• **What is being asked**
Ignoring the pictures, copy the data exactly.
+-------+
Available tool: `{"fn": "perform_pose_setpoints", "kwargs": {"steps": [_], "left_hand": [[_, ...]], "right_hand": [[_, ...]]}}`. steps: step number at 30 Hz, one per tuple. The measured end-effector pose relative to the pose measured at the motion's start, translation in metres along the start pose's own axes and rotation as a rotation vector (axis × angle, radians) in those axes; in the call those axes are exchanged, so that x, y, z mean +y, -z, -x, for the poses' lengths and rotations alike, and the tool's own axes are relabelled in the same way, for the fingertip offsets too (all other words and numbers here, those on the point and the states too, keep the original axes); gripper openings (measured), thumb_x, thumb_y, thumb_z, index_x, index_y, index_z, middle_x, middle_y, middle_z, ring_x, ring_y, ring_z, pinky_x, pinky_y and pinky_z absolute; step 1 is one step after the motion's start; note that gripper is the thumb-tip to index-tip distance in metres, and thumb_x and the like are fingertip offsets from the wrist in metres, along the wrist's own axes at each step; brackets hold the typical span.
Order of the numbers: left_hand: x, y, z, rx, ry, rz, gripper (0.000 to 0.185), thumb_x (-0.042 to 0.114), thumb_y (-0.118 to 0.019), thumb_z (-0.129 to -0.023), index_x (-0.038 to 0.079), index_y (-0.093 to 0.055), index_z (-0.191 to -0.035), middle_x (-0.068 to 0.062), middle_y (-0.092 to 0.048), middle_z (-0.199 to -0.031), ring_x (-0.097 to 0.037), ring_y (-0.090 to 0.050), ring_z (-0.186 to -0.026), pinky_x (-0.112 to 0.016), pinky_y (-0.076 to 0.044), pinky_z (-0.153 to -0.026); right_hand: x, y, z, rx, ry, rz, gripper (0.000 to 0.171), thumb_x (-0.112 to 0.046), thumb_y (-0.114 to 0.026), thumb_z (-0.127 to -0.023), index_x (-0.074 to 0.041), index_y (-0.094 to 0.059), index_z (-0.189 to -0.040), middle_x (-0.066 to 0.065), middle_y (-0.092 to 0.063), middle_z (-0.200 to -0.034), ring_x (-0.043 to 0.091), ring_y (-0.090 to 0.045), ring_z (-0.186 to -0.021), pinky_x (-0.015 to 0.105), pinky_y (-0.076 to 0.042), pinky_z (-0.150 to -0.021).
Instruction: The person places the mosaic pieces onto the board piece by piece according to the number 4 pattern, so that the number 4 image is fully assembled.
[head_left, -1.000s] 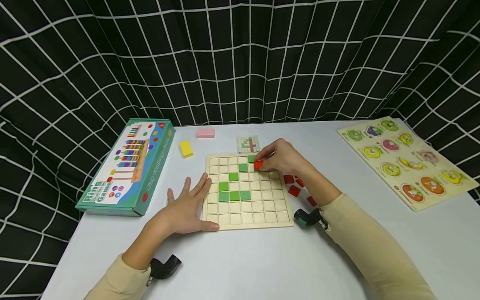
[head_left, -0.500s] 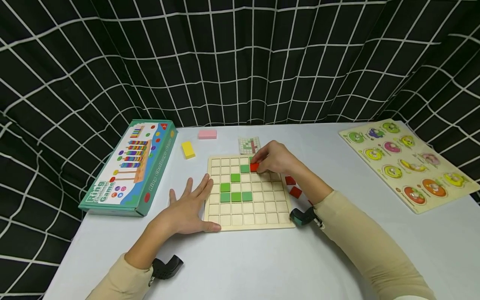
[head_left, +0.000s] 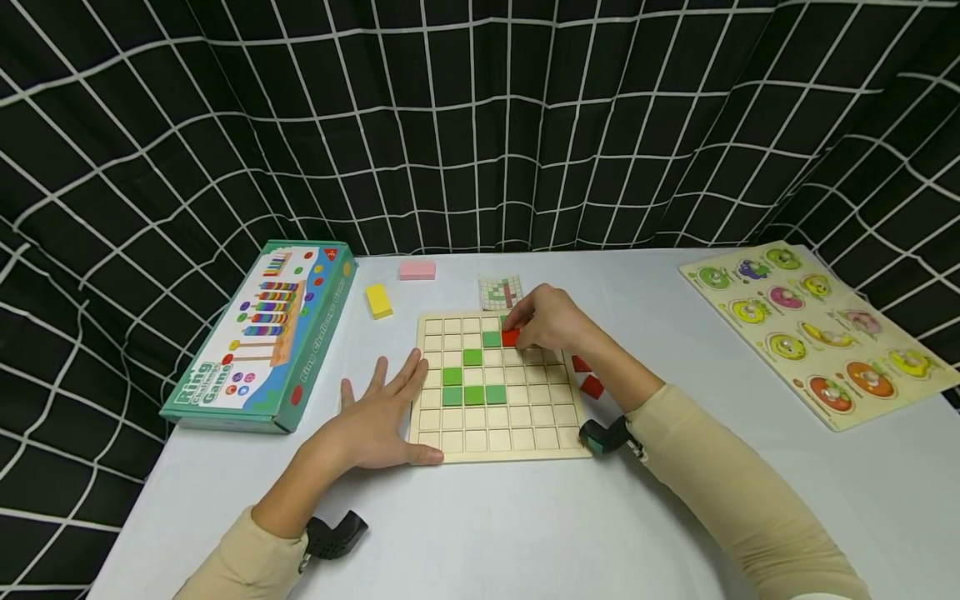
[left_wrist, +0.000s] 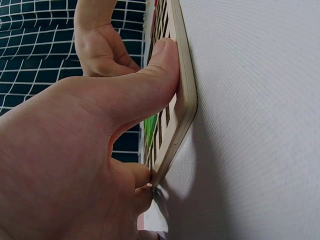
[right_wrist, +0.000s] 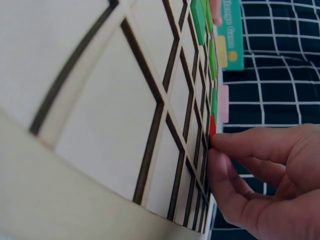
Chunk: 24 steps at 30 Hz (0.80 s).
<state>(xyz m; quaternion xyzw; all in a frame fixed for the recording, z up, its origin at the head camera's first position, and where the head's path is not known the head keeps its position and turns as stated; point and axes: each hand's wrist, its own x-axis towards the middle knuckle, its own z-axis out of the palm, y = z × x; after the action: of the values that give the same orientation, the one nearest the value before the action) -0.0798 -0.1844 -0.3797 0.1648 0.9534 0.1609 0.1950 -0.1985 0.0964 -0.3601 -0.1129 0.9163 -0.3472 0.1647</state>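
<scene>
A wooden grid board (head_left: 498,437) lies on the white table, with several green tiles (head_left: 473,395) set in its cells. My right hand (head_left: 555,321) pinches a red square tile (head_left: 511,338) near the board's far edge, beside a green tile (head_left: 491,339) in the same row. In the right wrist view the thumb and index fingertip meet at the red tile's edge (right_wrist: 213,127), low against the board. My left hand (head_left: 375,425) rests spread along the board's left side, its thumb (left_wrist: 160,65) pressing on the near left corner.
Loose red tiles (head_left: 592,386) lie right of the board, partly hidden by the right forearm. Behind it is a small pattern card (head_left: 500,293). A yellow block (head_left: 378,301), a pink block (head_left: 417,270) and a game box (head_left: 255,333) are left; a fruit puzzle board (head_left: 817,329) is right.
My right hand has brought the red tile slightly left and down, into line with the green tile beside it. The left hand has kept its place on the board.
</scene>
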Motion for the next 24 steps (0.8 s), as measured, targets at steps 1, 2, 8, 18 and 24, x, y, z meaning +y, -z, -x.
{"fn": "perform_pose_setpoints", "kwargs": {"steps": [1, 2, 8, 18, 24], "left_hand": [[0.000, 0.000, 0.000, 0.000, 0.000, 0.001, 0.129, 0.068, -0.081, -0.077, 0.016, -0.008, -0.169, 0.000, 0.002, -0.177, -0.046, 0.005, -0.160, -0.087, 0.002, -0.110], [0.000, 0.000, 0.000, 0.001, -0.001, 0.002, 0.129, 0.068, -0.081, -0.077, 0.016, -0.008, -0.169, 0.000, 0.002, -0.177, -0.046, 0.005, -0.160, -0.087, 0.002, -0.110], [-0.002, -0.001, -0.001, 0.002, -0.004, -0.001, 0.129, 0.069, -0.081, -0.076, 0.016, -0.008, -0.169, 0.001, 0.002, -0.177, -0.046, 0.005, -0.161, -0.087, 0.002, -0.110], [-0.003, 0.000, 0.000, 0.000, -0.006, 0.000, 0.128, 0.069, -0.081, -0.077, 0.016, -0.008, -0.169, 0.000, 0.003, -0.177, -0.047, 0.005, -0.160, -0.088, 0.002, -0.110], [-0.003, 0.000, 0.000, 0.000, -0.009, 0.000, 0.128, 0.069, -0.080, -0.077, 0.016, -0.009, -0.169, 0.000, 0.002, -0.177, -0.047, 0.005, -0.160, -0.088, 0.002, -0.110]], "right_hand": [[0.000, 0.000, 0.000, 0.002, 0.002, 0.005, 0.027, 0.004, -0.080, -0.079, -0.006, -0.082, -0.103, 0.008, -0.073, -0.095, 0.023, -0.060, -0.093, 0.030, -0.051, -0.072], [0.000, 0.000, 0.000, 0.004, 0.005, 0.007, 0.026, 0.004, -0.080, -0.079, -0.007, -0.082, -0.103, 0.008, -0.074, -0.096, 0.023, -0.061, -0.093, 0.030, -0.051, -0.073], [0.001, 0.001, 0.001, 0.006, 0.010, -0.004, 0.029, 0.004, -0.078, -0.078, -0.008, -0.082, -0.104, 0.010, -0.074, -0.099, 0.024, -0.063, -0.095, 0.030, -0.052, -0.073], [0.001, 0.010, 0.013, -0.008, 0.022, -0.037, 0.022, -0.003, -0.078, -0.085, -0.006, -0.080, -0.107, 0.010, -0.075, -0.101, 0.023, -0.064, -0.091, 0.030, -0.052, -0.072], [0.008, 0.017, 0.023, -0.016, 0.019, -0.029, 0.021, -0.005, -0.076, -0.089, -0.006, -0.080, -0.110, 0.011, -0.073, -0.104, 0.023, -0.061, -0.090, 0.029, -0.050, -0.070]]}}
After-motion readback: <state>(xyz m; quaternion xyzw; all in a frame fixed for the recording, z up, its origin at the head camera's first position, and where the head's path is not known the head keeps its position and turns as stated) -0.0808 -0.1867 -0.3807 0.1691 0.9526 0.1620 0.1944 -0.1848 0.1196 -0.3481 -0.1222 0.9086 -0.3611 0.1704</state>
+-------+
• **Exercise result**
Available tool: `{"fn": "perform_pose_setpoints", "kwargs": {"steps": [_], "left_hand": [[_, ...]], "right_hand": [[_, ...]]}}`. steps: step number at 30 Hz, one per tuple. The measured end-effector pose relative to the pose measured at the motion's start, translation in metres along the start pose's own axes and rotation as a rotation vector (axis × angle, radians) in those axes; in the call those axes are exchanged, so that x, y, z mean +y, -z, -x, for the poses' lengths and rotations alike, and the tool's own axes are relabelled in the same way, for the fingertip offsets too (all other words and numbers here, those on the point and the states too, keep the original axes); gripper openings (measured), thumb_x, thumb_y, thumb_z, index_x, index_y, index_z, middle_x, middle_y, middle_z, ring_x, ring_y, ring_z, pinky_x, pinky_y and pinky_z absolute; step 1 is one step after the motion's start; note that gripper is the thumb-tip to index-tip distance in metres, and thumb_x and the like are fingertip offsets from the wrist in metres, along the wrist's own axes at each step; brackets hold the typical span.
Order of the numbers: left_hand: x, y, z, rx, ry, rz, gripper (0.000 to 0.185), thumb_x (-0.042 to 0.114), thumb_y (-0.118 to 0.019), thumb_z (-0.129 to -0.023), index_x (-0.038 to 0.079), index_y (-0.093 to 0.055), index_z (-0.191 to -0.035), middle_x (-0.068 to 0.062), middle_y (-0.092 to 0.048), middle_z (-0.199 to -0.031), ring_x (-0.097 to 0.037), ring_y (-0.090 to 0.050), ring_z (-0.186 to -0.026), pinky_x (-0.112 to 0.016), pinky_y (-0.076 to 0.044), pinky_z (-0.153 to -0.026); right_hand: x, y, z, rx, ry, rz, gripper (0.000 to 0.171), thumb_x (-0.112 to 0.046), thumb_y (-0.114 to 0.026), thumb_z (-0.127 to -0.023), index_x (-0.074 to 0.041), index_y (-0.094 to 0.059), index_z (-0.189 to -0.040), middle_x (-0.066 to 0.065), middle_y (-0.092 to 0.063), middle_z (-0.200 to -0.034), ring_x (-0.043 to 0.091), ring_y (-0.090 to 0.045), ring_z (-0.186 to -0.021), pinky_x (-0.015 to 0.105), pinky_y (-0.076 to 0.042), pinky_z (-0.150 to -0.021).
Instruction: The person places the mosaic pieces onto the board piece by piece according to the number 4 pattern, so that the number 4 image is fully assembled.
[head_left, -1.000s] 
[head_left, -0.500s] 
[head_left, +0.000s] 
[left_wrist, +0.000s] 
[right_wrist, +0.000s] 
Chunk: 24 steps at 30 Hz (0.80 s).
<state>(xyz m; quaternion xyzw; all in a frame fixed for the recording, z up, its origin at the head camera's first position, and where the head's path is not known the head keeps its position and turns as stated; point and axes: each hand's wrist, its own x-axis towards the middle knuckle, its own z-axis out of the palm, y = z × x; after the action: of the values that give the same orientation, the one nearest the value before the action) -0.0798 -0.1844 -0.3797 0.1648 0.9534 0.1609 0.1950 -0.1985 0.0964 -0.3601 -0.1129 0.9163 -0.3472 0.1647</state>
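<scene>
A wooden grid board (head_left: 498,437) lies on the white table, with several green tiles (head_left: 473,395) set in its cells. My right hand (head_left: 555,321) pinches a red square tile (head_left: 511,338) near the board's far edge, beside a green tile (head_left: 491,339) in the same row. In the right wrist view the thumb and index fingertip meet at the red tile's edge (right_wrist: 213,127), low against the board. My left hand (head_left: 375,425) rests spread along the board's left side, its thumb (left_wrist: 160,65) pressing on the near left corner.
Loose red tiles (head_left: 592,386) lie right of the board, partly hidden by the right forearm. Behind it is a small pattern card (head_left: 500,293). A yellow block (head_left: 378,301), a pink block (head_left: 417,270) and a game box (head_left: 255,333) are left; a fruit puzzle board (head_left: 817,329) is right.
My right hand has brought the red tile slightly left and down, into line with the green tile beside it. The left hand has kept its place on the board.
</scene>
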Motion for the next 24 steps (0.8 s), as measured, targets at steps 1, 2, 8, 18 and 24, x, y, z meaning +y, -z, -x.
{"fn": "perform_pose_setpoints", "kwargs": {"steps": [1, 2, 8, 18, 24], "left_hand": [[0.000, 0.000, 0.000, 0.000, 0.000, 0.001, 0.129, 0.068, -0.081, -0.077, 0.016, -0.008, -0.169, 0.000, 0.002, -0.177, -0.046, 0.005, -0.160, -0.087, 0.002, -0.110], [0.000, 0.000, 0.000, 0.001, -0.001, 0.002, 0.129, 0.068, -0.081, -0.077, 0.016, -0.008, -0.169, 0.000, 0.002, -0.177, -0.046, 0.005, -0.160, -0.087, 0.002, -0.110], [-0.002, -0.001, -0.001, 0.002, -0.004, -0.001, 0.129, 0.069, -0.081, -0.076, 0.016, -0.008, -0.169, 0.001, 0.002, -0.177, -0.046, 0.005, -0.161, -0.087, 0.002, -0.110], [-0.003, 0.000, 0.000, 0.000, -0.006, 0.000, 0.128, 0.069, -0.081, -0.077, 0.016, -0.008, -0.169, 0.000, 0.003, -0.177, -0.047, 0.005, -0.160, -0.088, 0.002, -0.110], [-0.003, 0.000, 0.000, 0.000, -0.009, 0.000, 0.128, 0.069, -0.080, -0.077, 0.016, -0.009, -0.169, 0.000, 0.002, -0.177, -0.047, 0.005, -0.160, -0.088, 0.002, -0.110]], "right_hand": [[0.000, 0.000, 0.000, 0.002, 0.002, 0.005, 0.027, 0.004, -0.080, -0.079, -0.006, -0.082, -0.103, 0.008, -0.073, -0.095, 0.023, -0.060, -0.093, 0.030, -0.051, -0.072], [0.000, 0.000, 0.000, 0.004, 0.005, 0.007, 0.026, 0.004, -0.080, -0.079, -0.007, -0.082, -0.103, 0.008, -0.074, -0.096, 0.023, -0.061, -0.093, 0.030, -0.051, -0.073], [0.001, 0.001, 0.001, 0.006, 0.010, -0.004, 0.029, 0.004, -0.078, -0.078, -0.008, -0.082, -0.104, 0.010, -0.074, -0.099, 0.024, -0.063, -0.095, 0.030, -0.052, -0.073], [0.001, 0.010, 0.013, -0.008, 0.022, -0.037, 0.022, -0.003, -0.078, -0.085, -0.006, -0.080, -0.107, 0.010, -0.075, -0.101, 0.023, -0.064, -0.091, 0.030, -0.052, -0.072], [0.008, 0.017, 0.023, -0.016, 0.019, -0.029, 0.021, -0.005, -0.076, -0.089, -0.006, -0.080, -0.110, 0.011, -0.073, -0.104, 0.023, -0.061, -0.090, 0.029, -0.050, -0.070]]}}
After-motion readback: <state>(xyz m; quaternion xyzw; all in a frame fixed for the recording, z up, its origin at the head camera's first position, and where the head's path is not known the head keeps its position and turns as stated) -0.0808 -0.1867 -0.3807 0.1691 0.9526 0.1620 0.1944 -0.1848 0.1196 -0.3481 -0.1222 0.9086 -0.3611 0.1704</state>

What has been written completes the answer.